Districts can determine total general purpose funding by multiplying projected average daily attendance by the revenue limit to get an accurate picture of what they have to spend.

And what they spend begins – and almost ends – with staff costs. Teaching is a very labor intensive endeavor, and typically about 85 percent of a district’s General Fund is spent covering staff salaries and benefits. Teacher compensation is about two-thirds of that 85 percent in most districts.

A district’s first budgetary responsibility is to remain fiscally sound. Those that do not can be subject to takeover by the state or county Office of Education. Districts are required to report their financial status to the public and to the Office of Education periodically.

An overview is critical, and each fund has its own line item budget. Since most funds, and most activity, flow into and out of the General Fund, that’s the place that often reveals most about the fiscal health of a district.

Examining the difference between revenues and expenditures may reveal that a district is tapping reserves one year. Transfers from other funds into the General Fund may indicate the district is borrowing against itself.

The state requires districts to maintain a reserve of between 2 and 5 percent of the General Fund expenditures, and this category can usually be found under the label “Designated for Economic Uncertainties.”

In addition to the annual budget, interim reports recognize that estimates used to create a budget are likely to change throughout the year. In 2002 and 2003, midyear cuts in the state’s education appropriations left districts with less revenue than they expected resulting in adjustments in nearly every district.

Collective bargaining agreements are central to spending decisions. With 85 percent of a district’s expenditures devoted to personnel, contract negotiations add a large dose of uncertainty to the future.

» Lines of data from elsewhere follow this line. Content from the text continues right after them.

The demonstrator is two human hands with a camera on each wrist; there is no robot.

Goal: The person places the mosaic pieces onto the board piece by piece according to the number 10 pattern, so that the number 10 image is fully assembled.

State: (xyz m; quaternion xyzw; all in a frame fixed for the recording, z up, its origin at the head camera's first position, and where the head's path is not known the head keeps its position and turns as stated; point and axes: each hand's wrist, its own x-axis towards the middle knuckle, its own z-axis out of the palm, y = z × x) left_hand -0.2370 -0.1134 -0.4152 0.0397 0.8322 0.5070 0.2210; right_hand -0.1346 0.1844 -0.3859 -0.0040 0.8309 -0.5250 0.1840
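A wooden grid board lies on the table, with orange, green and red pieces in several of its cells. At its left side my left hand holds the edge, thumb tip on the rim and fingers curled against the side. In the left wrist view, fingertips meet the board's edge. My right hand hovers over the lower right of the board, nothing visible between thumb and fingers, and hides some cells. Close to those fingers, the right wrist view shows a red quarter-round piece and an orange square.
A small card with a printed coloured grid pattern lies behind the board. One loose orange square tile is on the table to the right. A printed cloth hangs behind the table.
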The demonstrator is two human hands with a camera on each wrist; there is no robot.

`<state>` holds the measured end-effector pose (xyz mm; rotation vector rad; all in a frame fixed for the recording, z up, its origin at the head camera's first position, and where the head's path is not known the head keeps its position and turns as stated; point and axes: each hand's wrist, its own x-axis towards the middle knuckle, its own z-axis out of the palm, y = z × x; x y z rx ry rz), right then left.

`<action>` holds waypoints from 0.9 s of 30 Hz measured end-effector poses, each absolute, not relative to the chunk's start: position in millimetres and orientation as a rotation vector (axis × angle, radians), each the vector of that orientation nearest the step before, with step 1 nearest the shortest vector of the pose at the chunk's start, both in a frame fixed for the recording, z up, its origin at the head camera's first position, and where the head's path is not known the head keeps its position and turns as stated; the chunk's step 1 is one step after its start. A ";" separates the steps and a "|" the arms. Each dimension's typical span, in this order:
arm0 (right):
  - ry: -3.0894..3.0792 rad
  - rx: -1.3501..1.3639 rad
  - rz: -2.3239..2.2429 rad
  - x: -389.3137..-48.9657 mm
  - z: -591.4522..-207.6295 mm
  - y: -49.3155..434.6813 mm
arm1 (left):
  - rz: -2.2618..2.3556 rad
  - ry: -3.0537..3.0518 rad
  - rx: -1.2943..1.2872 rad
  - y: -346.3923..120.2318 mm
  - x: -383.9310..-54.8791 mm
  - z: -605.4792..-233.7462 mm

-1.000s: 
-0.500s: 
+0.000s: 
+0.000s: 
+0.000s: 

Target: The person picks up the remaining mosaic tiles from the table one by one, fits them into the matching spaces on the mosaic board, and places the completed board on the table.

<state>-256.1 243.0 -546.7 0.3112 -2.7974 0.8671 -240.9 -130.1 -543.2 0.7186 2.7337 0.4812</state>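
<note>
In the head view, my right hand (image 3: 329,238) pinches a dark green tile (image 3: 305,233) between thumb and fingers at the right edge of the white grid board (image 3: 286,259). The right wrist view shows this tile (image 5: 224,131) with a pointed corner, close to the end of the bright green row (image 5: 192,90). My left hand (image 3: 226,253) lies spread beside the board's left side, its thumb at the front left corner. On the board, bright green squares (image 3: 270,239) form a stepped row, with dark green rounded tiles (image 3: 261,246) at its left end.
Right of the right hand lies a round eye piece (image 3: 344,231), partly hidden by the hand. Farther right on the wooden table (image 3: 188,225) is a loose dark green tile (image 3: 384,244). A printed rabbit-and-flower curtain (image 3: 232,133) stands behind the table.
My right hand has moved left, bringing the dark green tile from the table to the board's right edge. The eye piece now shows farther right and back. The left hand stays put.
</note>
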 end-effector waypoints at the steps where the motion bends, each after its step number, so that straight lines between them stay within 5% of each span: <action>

Of course, assessing a district’s financial condition goes beyond the General Fund. Aging facilities are the most obvious. When the heating system goes out in December, the district has no choice but to fix it. Other obligations can also affect a district’s financial picture in unexpected ways.

Special education, which provides extra services for students with disabilities, is the largest categorical program in California.

Special education has its own budget category. Allocation of these funds, and many of the expenditure decisions, are outside the district’s authority.

The state provides most special education funding, but not directly to districts. They go to a Special Education Local Plan Area, and the governing board of the SELPA allocates funds based upon formulas approved by all member districts and agencies.

The law requires that special education services be provided, irrespective of which agency pays. All California school districts are expected to contribute a portion of their General Fund to accounts for special education services.

California ’s school finance system is complicated, no doubt, but a basic understanding gives decision-makers and stake-holders the most insightful look into districts available.